### Problem to work on
Set down, word for word, the line with "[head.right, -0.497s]" and the lines after it through the final line of the data below, without pictures.
• • • • • • •
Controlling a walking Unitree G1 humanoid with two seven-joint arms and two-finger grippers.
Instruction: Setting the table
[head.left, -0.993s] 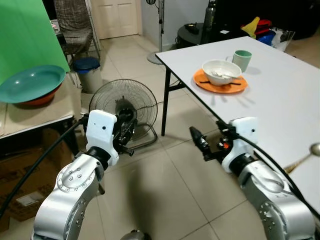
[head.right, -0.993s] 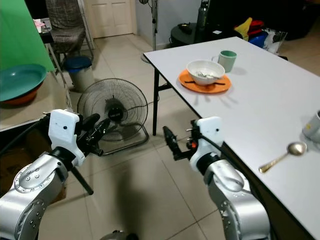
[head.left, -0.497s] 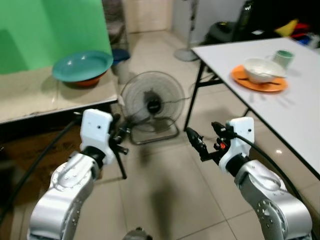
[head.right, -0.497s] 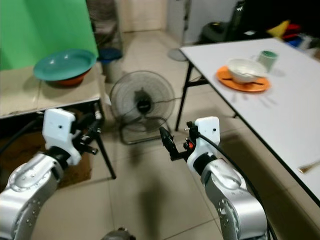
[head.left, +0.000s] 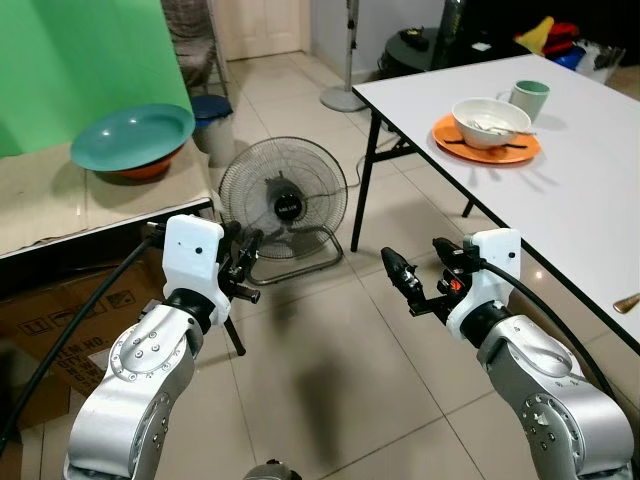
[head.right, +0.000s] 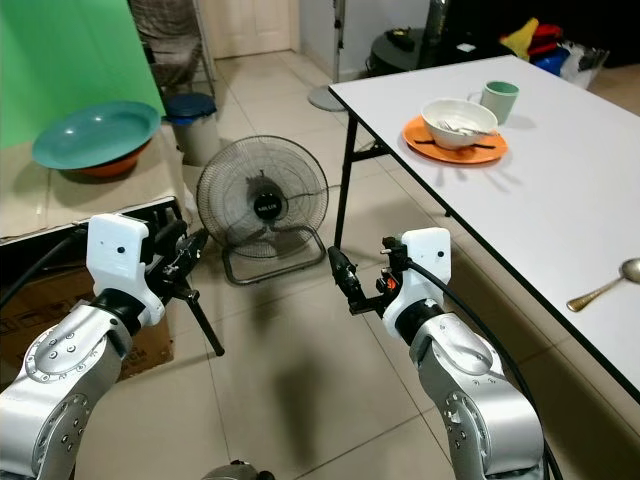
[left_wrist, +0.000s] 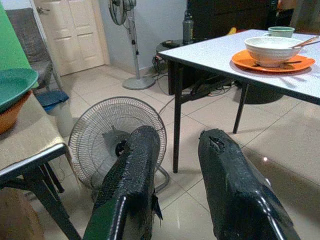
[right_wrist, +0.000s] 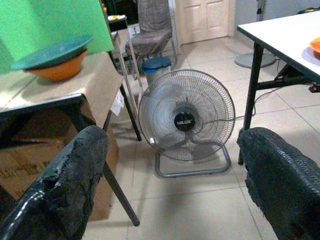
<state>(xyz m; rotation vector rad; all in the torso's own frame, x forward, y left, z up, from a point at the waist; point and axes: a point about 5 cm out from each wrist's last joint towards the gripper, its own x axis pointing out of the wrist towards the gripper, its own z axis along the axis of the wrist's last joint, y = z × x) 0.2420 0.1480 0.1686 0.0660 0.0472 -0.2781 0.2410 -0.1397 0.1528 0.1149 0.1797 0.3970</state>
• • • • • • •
### Your response
[head.right, -0.497s] 
[head.left, +0.000s] 
[head.right, +0.000s] 
[left_wrist, +0.000s] 
[right_wrist, +0.000s] 
<state>(xyz m; rotation vector rad; all in the torso's own frame, x forward, y left, z up, from a point at the waist; point and axes: a point about 5 cm out from each wrist's last joint towards the gripper, its own x axis pointing out of the wrist towards the gripper, its own z axis along the axis of the wrist's last joint, y = z × x) 0.2420 0.1480 0.1686 0.0660 0.0472 -0.2781 0.2410 -0.1397 0.1528 0.1149 0.1797 0.3970</state>

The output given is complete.